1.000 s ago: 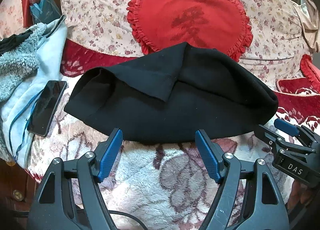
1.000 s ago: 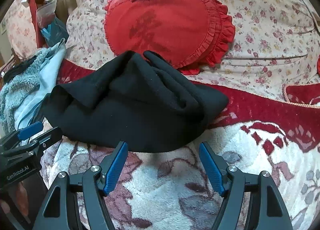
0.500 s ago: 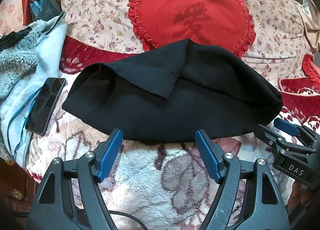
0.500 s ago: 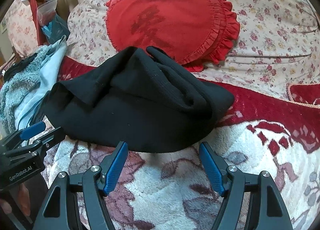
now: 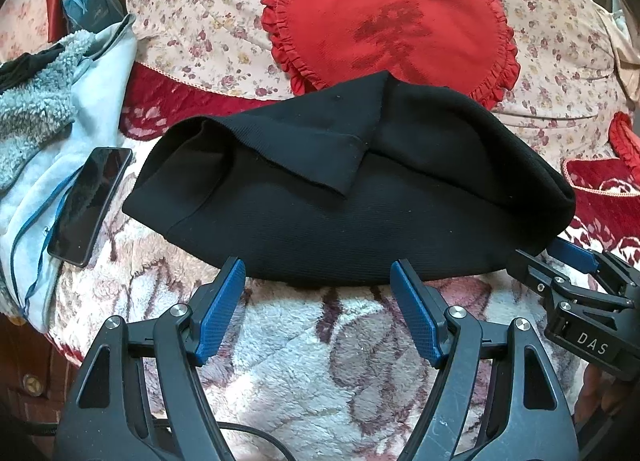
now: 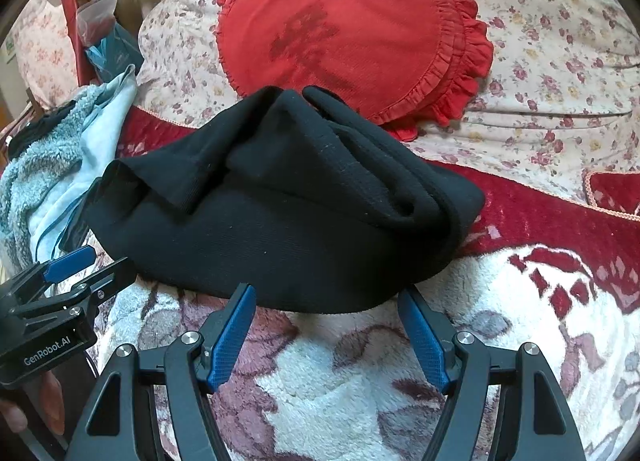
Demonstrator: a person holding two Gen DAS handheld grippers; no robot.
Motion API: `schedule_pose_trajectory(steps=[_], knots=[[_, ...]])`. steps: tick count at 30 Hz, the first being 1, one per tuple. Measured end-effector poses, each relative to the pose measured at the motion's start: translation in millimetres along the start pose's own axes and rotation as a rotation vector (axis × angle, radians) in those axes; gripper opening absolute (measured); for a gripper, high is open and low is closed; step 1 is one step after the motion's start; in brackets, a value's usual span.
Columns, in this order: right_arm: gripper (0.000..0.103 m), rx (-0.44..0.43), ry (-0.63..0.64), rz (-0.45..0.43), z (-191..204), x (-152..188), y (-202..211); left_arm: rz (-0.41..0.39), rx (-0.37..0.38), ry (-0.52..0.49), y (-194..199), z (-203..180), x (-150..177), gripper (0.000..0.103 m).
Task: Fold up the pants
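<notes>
On the bed: your black pants lie in a folded bundle on the fleecy floral blanket; every place below is told from this bundle.
Pants shape: one flap is turned over the top and ends in a pointed corner near the middle; the right end is a thick rounded fold.
Left gripper: you hold it at the near edge of the pants, toward their left half; its blue fingers stand wide apart with nothing between them, and the tips just meet the hem.
Right gripper: it sits at the near edge too, toward the right half; its fingers are spread apart and hold no cloth.
Heart cushion: red and frilled, behind the pants, its lower edge tucked under their far side.
Phone: dark, flat, just left of the pants.
Pale blue garment: farther left, under the phone's outer edge.
</notes>
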State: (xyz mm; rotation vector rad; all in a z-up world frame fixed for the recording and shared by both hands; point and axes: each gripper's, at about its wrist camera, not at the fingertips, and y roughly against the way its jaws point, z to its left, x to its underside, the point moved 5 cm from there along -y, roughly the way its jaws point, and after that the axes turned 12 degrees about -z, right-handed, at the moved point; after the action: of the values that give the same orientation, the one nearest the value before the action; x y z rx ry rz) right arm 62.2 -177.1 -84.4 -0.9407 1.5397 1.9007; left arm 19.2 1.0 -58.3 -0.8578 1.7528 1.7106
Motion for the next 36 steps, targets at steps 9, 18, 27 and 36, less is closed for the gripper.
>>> schedule_pose_trajectory(steps=[9, 18, 27, 36], knots=[[0.072, -0.001, -0.001, 0.0, 0, -1, -1, 0.0, 0.0, 0.002, 0, 0, 0, 0.075], [0.072, -0.013, 0.003, -0.004, 6, -4, -1, 0.006, -0.008, 0.016, 0, 5, 1, 0.075], [0.067, -0.073, 0.051, -0.011, 28, -24, -26, 0.002, -0.064, 0.047, -11, 36, -6, 0.075], [0.058, -0.154, 0.131, 0.042, 74, -45, -81, 0.02, -0.097, 0.081, -30, 65, -12, 0.075]])
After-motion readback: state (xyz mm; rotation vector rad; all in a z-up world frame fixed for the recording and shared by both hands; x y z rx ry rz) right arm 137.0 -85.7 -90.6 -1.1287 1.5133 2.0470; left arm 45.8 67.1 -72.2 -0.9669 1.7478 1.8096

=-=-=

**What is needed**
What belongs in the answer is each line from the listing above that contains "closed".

**Output below**
Motion API: `schedule_pose_trajectory(steps=[_], knots=[[_, ...]])`. steps: tick count at 30 Hz, the first being 1, one per tuple. Measured end-effector poses, each relative to the pose measured at the motion's start: translation in millimetres along the start pose's own axes and rotation as a rotation vector (axis × angle, radians) in those axes; gripper opening absolute (measured); for a gripper, high is open and low is closed; step 1 is one step after the motion's start; in brackets, a value's usual span.
Motion for the next 36 steps, targets at steps 9, 18, 27 and 36, less is closed for the gripper.

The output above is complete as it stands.